## WHAT YOU WILL DO
The word to look for is "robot". Report every line of the entries below that has it.

(Items from a data source)
:::::
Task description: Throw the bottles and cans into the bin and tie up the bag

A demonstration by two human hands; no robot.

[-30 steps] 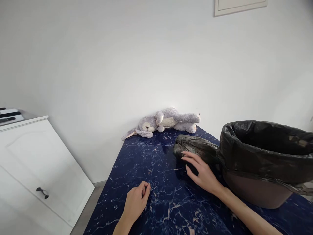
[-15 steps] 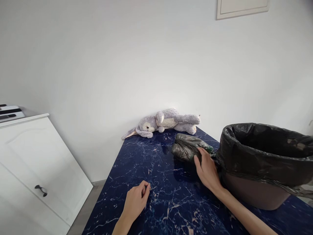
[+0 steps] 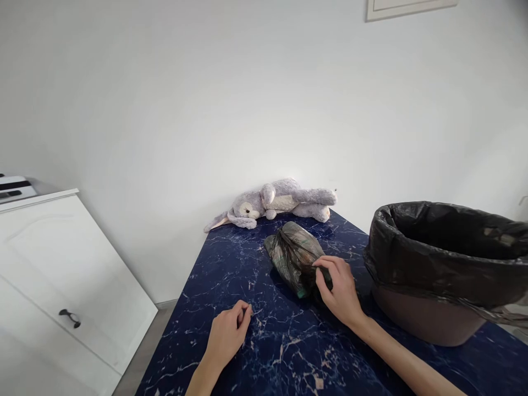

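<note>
A filled dark translucent plastic bag (image 3: 295, 256) lies on the blue marbled tabletop (image 3: 264, 341), its film gathered in folds and something greenish showing through. My right hand (image 3: 339, 289) has thumb and fingers closed on the near right part of the bag. Loosely curled, my left hand (image 3: 231, 330) rests on the tabletop left of the bag, with nothing visible in it. Just right of my right hand stands a brown trash bin (image 3: 429, 322), lined with a black bin bag (image 3: 421, 278) folded over its rim.
A grey plush bunny (image 3: 284, 202) lies on its side at the table's far edge against the white wall (image 3: 247, 99). To the left, lower than the tabletop, is a white cabinet (image 3: 61, 286) with a dark handle (image 3: 70, 318).
My right hand has closed on the plastic bag, which has shifted left and toward me and turned, away from the bin. My left hand has stayed nearly still.
</note>
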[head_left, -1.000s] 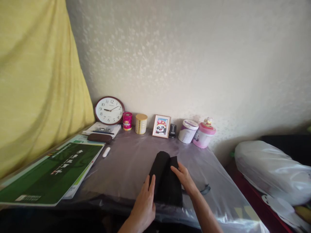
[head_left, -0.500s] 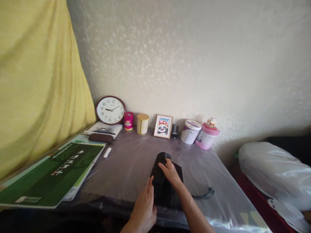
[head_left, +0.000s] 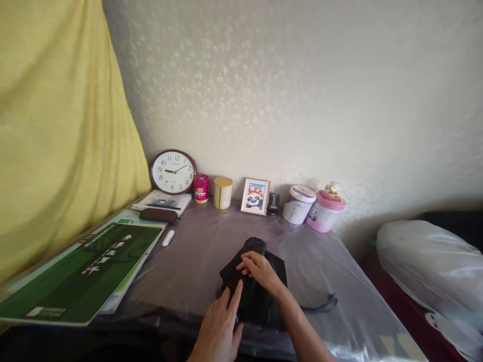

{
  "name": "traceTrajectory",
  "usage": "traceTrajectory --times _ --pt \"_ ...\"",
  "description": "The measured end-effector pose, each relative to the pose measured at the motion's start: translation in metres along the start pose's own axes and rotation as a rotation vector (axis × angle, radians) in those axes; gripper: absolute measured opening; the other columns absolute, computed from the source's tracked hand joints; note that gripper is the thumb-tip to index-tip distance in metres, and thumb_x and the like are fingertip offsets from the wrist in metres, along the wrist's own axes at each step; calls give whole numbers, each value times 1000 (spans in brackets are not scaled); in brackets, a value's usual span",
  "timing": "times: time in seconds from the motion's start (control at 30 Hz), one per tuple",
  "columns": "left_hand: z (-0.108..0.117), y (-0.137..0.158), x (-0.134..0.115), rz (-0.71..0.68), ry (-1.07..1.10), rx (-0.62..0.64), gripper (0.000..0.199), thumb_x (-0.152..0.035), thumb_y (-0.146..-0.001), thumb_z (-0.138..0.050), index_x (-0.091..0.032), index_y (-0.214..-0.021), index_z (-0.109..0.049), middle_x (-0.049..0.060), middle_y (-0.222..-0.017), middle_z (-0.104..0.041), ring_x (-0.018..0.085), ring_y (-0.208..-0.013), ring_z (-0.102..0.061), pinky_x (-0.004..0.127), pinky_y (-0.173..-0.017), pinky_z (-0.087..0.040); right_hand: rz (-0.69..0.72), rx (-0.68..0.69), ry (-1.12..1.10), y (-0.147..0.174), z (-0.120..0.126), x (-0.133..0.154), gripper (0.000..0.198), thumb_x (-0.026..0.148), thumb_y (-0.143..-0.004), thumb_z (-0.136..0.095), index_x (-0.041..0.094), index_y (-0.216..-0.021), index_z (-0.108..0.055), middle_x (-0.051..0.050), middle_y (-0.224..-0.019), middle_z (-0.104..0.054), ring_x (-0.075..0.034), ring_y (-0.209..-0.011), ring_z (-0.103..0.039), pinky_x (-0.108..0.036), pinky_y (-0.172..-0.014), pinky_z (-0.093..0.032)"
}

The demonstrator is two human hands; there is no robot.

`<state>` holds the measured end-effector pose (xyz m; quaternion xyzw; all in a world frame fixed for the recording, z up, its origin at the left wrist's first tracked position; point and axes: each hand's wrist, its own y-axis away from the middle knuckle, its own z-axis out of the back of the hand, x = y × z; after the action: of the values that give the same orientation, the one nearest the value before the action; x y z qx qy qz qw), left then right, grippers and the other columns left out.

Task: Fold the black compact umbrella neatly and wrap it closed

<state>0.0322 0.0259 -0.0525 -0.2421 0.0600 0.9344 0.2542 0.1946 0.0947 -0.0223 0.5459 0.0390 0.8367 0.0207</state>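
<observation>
A folded black piece of smooth fabric (head_left: 277,266) lies near the front of the table, with a dark strap (head_left: 320,305) trailing out to its right. I cannot tell what kind of article it is. My left hand (head_left: 222,322) rests at its near left edge, fingers stretched out and apart, the index fingertip on the fabric. Across the upper middle of it lies my right hand (head_left: 260,271), its fingers loosely bent and a little apart against the surface. A pointed flap sticks out left of the right fingertips. Both hands partly cover the fabric.
Green booklets (head_left: 90,271), a brown case (head_left: 157,215) and a white stick-like object (head_left: 168,238) lie at left. Along the wall stand a clock (head_left: 174,172), a pink tin (head_left: 201,189), a yellow-lidded can (head_left: 223,193), a panda picture (head_left: 255,196) and two tubs (head_left: 299,205). Plastic-wrapped bundle (head_left: 426,266) at right.
My right hand has shifted left and down from the fabric's upper edge. A flap now spreads out to the left. My left hand's fingers have spread apart and dropped slightly.
</observation>
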Motion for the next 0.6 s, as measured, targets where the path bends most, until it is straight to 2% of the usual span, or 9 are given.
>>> traceTrajectory --times 0.1,0.2,0.27,0.33,0.4,0.47,0.6 --pt "4 -2 -1 32 -86 -9 64 -17 -76 -45 -17 -137 -28 16 -132 -45 27 -111 -53 41 -94 -43 35 12 58 -1 -1 -2 26 37 -84 -44 18 -90 -60 -5 -84 -72 -11 -65 -63 -22 -59 -46" --pt "10 -5 -3 19 -113 -127 46 -27 -78 -48 -17 -122 -50 15 -124 -51 30 -111 -52 44 -93 -44 68 6 100 -4 -1 -5 25 36 -84 -44 18 -88 -61 -3 -81 -72 -12 -63 -63 -23 -60 -46" --pt "10 -9 -5 -15 -113 -216 40 -33 -78 -50 -18 -114 -55 14 -126 -49 31 -115 -48 46 -96 -41 97 -6 128 -4 -2 -6 25 36 -85 -43 19 -87 -61 -2 -79 -72 -12 -62 -63 -24 -61 -46" --pt "4 -14 -6 -54 -94 -237 50 -33 -76 -51 -18 -123 -48 14 -136 -40 32 -123 -41 47 -100 -37 133 -15 162 -2 -3 -6 26 36 -87 -41 20 -88 -62 -1 -79 -72 -12 -61 -62 -25 -63 -47" --pt "-8 -19 -4 -63 -63 -171 67 -27 -73 -52 -14 -135 -32 16 -144 -29 32 -130 -32 47 -104 -33 191 -22 216 4 -4 -3 26 35 -88 -39 23 -90 -62 0 -80 -72 -13 -66 -63 -26 -67 -47" --pt "-21 -23 0 -30 -25 -95 73 -18 -72 -47 -10 -139 -20 17 -146 -23 29 -132 -28 45 -105 -33 275 -54 315 12 -5 0 27 34 -89 -40 25 -91 -64 -1 -82 -71 -15 -74 -63 -27 -72 -46" --pt "-44 -30 11 -53 31 -13 80 -13 -66 -48 -6 -139 -17 18 -148 -16 29 -135 -20 42 -109 -28 490 -79 488 19 -5 -4 27 32 -89 -43 27 -89 -68 -3 -87 -70 -19 -94 -58 -34 -88 -42"
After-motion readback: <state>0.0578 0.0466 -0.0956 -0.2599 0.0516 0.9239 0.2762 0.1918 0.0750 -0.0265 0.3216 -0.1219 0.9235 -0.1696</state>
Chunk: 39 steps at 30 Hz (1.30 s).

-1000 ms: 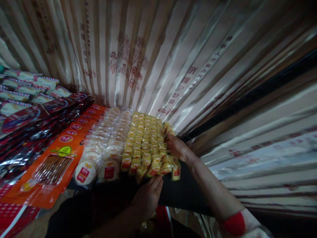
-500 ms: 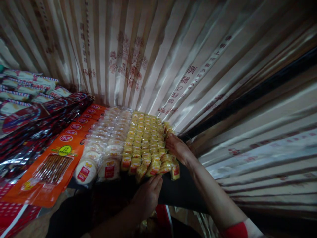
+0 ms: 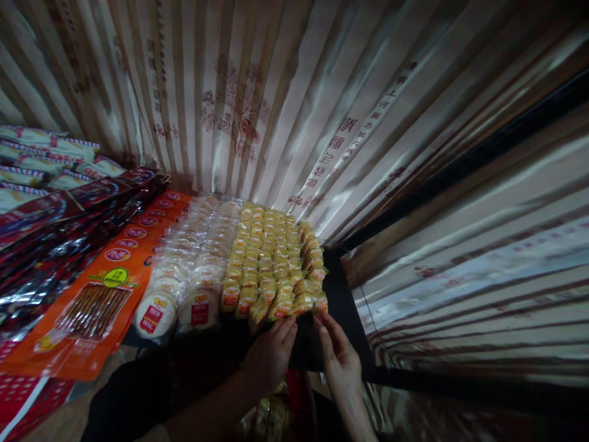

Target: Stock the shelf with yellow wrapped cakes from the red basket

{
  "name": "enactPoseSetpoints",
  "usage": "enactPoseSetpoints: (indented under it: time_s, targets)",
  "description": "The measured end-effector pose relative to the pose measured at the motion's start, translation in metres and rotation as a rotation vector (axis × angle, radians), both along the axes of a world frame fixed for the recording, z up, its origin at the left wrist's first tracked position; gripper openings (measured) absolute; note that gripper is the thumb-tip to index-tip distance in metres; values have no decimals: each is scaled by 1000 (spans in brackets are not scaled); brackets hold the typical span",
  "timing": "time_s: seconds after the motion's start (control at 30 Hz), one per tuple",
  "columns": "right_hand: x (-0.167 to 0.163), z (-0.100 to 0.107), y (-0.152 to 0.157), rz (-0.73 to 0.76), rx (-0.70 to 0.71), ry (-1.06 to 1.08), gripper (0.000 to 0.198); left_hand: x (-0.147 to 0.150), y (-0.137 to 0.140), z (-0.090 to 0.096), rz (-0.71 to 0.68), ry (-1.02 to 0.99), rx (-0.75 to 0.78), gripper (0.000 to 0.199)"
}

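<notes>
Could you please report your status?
Left hand near front of small yellow plastic-wrapped packets. Right hand at front-right corner. Packets in rows. No visible obstruction.

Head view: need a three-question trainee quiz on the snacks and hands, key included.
1. True or false: the white crackers lie between the orange packs and the yellow packets.
2. Whose fingertips are at the front right corner of the yellow packets? A) left hand B) right hand
3. Fill in: the labels on the front white crackers are ____.

Key: 1 true; 2 B; 3 red.
</notes>
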State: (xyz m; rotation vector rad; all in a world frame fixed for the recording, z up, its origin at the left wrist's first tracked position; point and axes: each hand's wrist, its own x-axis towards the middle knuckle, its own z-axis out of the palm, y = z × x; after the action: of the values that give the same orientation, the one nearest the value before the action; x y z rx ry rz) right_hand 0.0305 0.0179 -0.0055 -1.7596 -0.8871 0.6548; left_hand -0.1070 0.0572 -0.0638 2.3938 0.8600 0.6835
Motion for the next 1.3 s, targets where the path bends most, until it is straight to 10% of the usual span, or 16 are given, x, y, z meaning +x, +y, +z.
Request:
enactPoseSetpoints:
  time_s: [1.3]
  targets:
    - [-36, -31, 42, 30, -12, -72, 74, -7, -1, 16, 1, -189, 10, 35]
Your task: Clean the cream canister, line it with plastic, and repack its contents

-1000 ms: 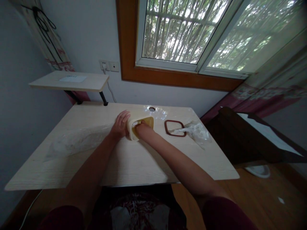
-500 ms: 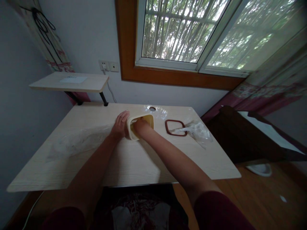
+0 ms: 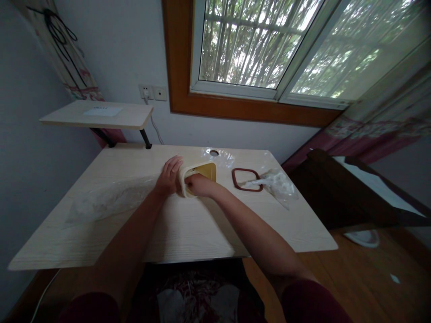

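A cream bin (image 3: 209,171) with a rounded square mouth sits at the middle of the table, its opening tilted toward me. My left hand (image 3: 170,176) lies against its left outer side and steadies it, the thumb side hidden. Inside the mouth, close to the left rim, is my right hand (image 3: 198,185), fingers curled; what they pinch, if anything, is hidden. To the right, a reddish-brown rounded square ring (image 3: 246,169) lies flat. A crumpled clear plastic bag (image 3: 279,185) partly overlaps it.
Another clear plastic sheet or bag (image 3: 104,199) is spread on the left of the table (image 3: 188,237). A raised shelf (image 3: 72,114) with a paper label stands at the back left. A cable hole (image 3: 213,153) is near the back edge. Dark furniture (image 3: 316,193) stands to the right.
My right hand has drawn back a little from deep inside the bin toward its left rim, so more of the inner wall shows. My left hand stays in place.
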Available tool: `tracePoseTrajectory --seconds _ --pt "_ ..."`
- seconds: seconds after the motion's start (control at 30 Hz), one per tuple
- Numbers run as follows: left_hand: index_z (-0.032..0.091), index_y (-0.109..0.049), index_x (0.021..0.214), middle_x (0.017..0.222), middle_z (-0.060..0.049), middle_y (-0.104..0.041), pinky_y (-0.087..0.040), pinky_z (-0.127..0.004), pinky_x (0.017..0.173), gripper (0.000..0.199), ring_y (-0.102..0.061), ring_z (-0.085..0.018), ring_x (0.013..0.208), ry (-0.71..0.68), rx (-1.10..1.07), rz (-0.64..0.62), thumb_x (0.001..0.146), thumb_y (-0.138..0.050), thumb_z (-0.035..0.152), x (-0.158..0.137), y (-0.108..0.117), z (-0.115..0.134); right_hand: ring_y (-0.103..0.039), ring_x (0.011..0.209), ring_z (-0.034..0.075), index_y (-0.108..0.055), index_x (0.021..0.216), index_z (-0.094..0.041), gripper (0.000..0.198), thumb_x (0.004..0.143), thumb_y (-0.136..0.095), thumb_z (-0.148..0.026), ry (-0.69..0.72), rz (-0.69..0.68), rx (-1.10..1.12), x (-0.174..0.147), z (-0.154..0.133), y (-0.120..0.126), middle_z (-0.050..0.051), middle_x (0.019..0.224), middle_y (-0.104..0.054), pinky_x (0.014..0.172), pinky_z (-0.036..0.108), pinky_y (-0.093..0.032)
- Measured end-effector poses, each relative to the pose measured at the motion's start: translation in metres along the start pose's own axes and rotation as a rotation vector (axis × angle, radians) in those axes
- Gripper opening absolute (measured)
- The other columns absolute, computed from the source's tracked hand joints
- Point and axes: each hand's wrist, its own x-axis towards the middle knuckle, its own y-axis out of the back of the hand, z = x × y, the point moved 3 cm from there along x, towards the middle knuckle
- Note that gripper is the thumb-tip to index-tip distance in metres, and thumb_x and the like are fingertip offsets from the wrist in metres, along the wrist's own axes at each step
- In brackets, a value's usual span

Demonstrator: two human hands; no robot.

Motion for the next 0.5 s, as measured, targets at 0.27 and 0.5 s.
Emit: tracePoseTrajectory --seconds 0.27,0.5 --pt "0.018 -0.023 0.159 0.155 -0.023 -0.042 -0.039 -0.067 0.115 0.062 -0.037 -0.037 0.148 0.011 0.024 0.005 0.101 -0.043 0.026 -0.002 -0.003 -0.003 -0.07 0.102 0.019 -0.076 0.113 -0.016 0.039 0.088 -0.052 0.002 0.174 0.161 0.156 -0.057 -0.006 -0.004 0.012 0.109 -0.078 0.094 0.028 -0.047" --pt "0.017 -0.023 0.158 0.154 -0.024 -0.042 -0.039 -0.064 0.116 0.062 -0.036 -0.037 0.149 0.001 0.051 -0.009 0.1 -0.045 0.025 0.0 -0.002 0.001 -0.07 0.102 0.021 -0.078 0.106 -0.015 0.034 0.086 -0.055 0.0 0.181 0.116 0.112 -0.024 0.008 -0.013 0.012 0.107 -0.078 0.093 0.028 -0.047"
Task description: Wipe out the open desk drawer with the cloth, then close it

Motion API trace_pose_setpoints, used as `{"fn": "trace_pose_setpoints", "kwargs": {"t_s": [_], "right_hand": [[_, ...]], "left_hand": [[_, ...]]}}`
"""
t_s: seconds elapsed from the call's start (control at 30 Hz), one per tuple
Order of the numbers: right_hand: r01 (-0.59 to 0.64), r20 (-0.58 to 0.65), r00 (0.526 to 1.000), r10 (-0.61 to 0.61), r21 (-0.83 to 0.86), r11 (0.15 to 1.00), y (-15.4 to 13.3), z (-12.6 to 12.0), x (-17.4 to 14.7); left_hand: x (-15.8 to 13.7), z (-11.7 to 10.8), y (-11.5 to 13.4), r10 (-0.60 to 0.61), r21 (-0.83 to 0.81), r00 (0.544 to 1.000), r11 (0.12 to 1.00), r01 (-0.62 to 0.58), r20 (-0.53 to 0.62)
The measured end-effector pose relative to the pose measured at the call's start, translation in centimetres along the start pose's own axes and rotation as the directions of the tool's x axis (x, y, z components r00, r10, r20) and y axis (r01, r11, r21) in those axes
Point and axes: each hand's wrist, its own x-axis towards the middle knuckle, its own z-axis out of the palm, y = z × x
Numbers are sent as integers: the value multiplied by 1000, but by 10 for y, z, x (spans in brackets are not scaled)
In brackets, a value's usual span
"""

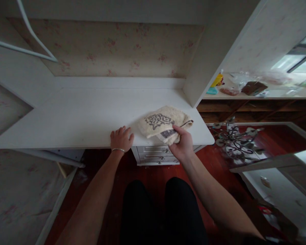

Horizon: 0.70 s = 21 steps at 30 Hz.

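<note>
A cream towel (pixel 153 131) with a dark printed pattern lies folded and bunched on the right part of the white desk (pixel 86 112). My right hand (pixel 182 144) grips its near edge, thumb on top and the fingers hidden beneath the cloth. To the left of the towel, my left hand (pixel 121 139) rests at the desk's front edge with its fingers laid on the top. Nothing is in it, and a thin bracelet circles that wrist.
White drawers (pixel 156 156) stand under the desk. An upright panel (pixel 211 51) rises at its right end. Beyond it, a windowsill (pixel 219 97) bears plastic bags and a brown block. A metal chandelier (pixel 234 139) lies on the red floor, near white furniture (pixel 283 166). A white cable (pixel 35 34) hangs upper left.
</note>
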Motion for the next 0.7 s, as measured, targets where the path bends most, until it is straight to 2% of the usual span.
{"fn": "trace_pose_setpoints", "kwargs": {"t_s": [0.07, 0.13, 0.23, 0.3, 0.33, 0.4, 0.43, 0.5, 0.53, 0.57, 0.63, 0.7], "right_hand": [[-41, -13, 999, 40, -40, 998, 15, 2, 23], [-208, -24, 978, 207, -170, 963, 28, -6, 36], [-442, -72, 883, 463, -455, 773, 34, -32, 31], [-466, -96, 848, 522, -605, 646, 27, -50, 15], [-441, -92, 852, 516, -658, 610, 20, -58, 5], [-345, -71, 898, 435, -726, 594, -1, -67, -18], [-274, -52, 933, 356, -745, 608, -14, -69, -31], [-111, -25, 990, 142, -764, 635, -44, -65, -58], [-14, -6, 1000, 14, -769, 640, -61, -60, -73], [61, 1, 996, -95, -774, 631, -79, -55, -88], [238, 36, 945, -324, -757, 608, -116, -46, -120], [332, -21, 902, -432, -607, 722, -151, -42, -148]], "left_hand": [[0, -1, 1, -11, 5, 1000, 1000, 11, 0], [0, -1, 2, -22, 3, 1000, 1000, 22, -2], [-1, -1, 3, -19, -17, 1000, 1000, 19, -11], [-2, -1, 3, -16, -23, 1000, 1000, 15, -18], [-2, -1, 3, -17, -22, 1000, 1000, 17, -19], [-2, -2, 2, -21, -21, 1000, 1000, 21, -13], [-2, -1, 2, -22, -21, 1000, 1000, 21, -7], [-2, 0, 1, -19, -28, 1000, 999, 20, 12], [-1, 0, 1, -19, -37, 999, 999, 20, 28], [0, 0, 1, -19, -51, 999, 998, 21, 48], [1, -6, 1, -14, -115, 997, 993, 23, 80], [-1, -22, 1, -32, -234, 999, 971, 40, 38]]}}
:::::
## RESPONSE
A demonstration by two human hands; no robot.
The demonstrator is two human hands; there is no robot.
Demonstrator: two human hands; no robot.

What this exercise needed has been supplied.